Despite the release of the Russian officers on Oct. 2, 2006, in an attempt to defuse the growing crisis between the two countries, Russia has now imposed a ban on all transport to Georgia, including postal services. Although it remains to be seen how long this ban will be in place, it has the potential to damage economic ties between the two countries severely, and may eventually affect the sovereign credit ratings on Georgia.

Russia is Georgia's largest single trading partner: it was the source of 16.6% of total Georgian imports in January-July 2006, and the destination for 11.2% of Georgian exports. A prolonged suspension in trading links would therefore have negative consequences on the Georgian economy, which was previously expected to grow by 6.2% in real terms in 2006, even after trade disputes with Russia over energy and wine earlier this year.

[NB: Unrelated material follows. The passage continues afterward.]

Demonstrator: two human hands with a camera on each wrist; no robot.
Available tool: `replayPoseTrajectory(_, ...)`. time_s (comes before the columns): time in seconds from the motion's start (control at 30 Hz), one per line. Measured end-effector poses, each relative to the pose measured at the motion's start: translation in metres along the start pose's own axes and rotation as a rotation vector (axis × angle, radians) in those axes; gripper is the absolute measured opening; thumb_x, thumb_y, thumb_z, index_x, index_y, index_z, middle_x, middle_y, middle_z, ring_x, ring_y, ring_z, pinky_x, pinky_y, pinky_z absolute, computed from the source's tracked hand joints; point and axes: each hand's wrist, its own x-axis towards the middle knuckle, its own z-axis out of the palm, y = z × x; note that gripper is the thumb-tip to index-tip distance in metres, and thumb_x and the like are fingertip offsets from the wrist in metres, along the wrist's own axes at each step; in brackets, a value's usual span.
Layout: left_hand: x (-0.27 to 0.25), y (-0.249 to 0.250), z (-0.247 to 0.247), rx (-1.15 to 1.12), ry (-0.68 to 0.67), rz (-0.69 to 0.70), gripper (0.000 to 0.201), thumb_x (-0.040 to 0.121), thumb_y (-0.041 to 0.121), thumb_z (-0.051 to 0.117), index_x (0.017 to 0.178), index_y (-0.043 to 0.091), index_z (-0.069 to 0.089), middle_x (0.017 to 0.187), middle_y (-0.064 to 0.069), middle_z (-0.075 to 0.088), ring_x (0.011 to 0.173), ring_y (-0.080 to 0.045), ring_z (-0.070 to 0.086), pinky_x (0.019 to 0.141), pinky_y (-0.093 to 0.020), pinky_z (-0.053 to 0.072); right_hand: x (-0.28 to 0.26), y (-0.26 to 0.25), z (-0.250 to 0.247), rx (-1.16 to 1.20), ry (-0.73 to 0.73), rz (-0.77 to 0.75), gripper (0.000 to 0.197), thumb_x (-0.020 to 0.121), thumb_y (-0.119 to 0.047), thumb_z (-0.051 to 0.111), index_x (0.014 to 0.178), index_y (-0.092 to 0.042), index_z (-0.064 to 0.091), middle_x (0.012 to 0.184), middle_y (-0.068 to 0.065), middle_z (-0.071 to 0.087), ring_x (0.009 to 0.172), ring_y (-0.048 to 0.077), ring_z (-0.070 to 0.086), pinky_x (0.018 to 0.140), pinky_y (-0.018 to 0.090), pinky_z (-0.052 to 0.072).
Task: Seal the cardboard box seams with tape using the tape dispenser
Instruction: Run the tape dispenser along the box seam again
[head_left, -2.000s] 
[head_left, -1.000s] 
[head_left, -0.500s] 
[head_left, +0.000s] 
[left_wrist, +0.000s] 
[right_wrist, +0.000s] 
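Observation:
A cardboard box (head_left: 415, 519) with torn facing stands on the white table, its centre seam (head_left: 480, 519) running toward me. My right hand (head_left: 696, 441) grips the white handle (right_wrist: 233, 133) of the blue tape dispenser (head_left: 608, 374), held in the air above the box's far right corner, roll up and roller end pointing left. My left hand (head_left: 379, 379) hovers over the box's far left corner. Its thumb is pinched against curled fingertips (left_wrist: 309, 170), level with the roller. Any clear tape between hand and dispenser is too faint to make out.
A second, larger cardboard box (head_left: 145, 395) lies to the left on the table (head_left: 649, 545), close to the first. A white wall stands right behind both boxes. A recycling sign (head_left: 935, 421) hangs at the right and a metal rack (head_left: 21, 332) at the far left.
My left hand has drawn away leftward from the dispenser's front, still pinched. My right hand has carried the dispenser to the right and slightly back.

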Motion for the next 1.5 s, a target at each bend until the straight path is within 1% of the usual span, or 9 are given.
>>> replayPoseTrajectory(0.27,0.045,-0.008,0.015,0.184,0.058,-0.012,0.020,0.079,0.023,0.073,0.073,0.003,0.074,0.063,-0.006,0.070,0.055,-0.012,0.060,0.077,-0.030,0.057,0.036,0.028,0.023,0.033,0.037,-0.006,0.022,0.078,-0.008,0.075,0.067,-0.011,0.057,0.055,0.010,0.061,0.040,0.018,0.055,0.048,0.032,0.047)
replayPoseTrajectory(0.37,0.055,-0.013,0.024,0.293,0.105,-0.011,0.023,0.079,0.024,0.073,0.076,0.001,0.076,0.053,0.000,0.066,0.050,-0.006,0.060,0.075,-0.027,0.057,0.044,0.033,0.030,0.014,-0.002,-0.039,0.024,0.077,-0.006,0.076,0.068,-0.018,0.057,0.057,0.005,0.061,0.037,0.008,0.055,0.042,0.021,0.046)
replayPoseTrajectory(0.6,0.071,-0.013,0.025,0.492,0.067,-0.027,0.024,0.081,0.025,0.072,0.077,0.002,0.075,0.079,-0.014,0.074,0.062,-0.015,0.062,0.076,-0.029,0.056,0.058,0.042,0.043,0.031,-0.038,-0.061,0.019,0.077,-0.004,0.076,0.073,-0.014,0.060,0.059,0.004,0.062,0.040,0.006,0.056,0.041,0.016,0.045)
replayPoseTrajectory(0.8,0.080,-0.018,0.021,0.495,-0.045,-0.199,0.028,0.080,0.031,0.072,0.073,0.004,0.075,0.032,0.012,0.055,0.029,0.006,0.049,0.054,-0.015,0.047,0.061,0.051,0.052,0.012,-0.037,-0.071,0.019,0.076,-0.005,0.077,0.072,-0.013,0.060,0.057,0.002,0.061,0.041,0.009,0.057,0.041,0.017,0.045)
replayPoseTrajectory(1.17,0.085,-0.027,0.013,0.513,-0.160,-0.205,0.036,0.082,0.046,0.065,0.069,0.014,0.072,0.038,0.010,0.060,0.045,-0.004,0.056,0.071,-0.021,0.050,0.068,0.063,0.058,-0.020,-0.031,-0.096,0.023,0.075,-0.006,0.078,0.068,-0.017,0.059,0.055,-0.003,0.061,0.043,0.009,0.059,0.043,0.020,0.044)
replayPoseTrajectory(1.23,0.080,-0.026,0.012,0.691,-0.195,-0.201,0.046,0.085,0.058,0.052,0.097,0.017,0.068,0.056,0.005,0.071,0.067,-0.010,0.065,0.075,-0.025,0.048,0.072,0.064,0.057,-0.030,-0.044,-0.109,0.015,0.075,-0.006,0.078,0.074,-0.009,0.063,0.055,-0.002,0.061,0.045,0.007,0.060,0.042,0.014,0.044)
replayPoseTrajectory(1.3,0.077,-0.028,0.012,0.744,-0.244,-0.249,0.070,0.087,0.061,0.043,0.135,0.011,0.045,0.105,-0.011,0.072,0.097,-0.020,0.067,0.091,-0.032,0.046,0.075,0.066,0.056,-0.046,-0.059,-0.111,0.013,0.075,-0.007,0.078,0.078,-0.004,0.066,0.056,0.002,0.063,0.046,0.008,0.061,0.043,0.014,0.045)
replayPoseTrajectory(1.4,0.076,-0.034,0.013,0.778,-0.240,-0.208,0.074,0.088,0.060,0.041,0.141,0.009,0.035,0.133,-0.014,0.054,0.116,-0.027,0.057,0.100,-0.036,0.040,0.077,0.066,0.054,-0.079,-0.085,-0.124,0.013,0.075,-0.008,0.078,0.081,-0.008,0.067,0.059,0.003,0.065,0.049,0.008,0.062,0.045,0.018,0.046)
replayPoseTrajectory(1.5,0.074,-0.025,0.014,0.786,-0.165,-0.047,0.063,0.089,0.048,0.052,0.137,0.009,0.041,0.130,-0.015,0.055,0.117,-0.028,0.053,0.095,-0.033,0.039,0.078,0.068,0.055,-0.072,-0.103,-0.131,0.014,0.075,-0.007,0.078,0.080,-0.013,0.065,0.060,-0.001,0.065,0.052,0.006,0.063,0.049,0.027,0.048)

Georgia's current account deficit, already expected to be fairly high at 11% of GDP by year-end 2006, would also be adversely affected, particularly if remittances from Georgians working in Russia (estimated at about 4.7% of GDP) were significantly reduced.

Standard & Poor's will continue to monitor the situation closely, because it has the potential to curtail the positive momentum behind Georgia's creditworthiness.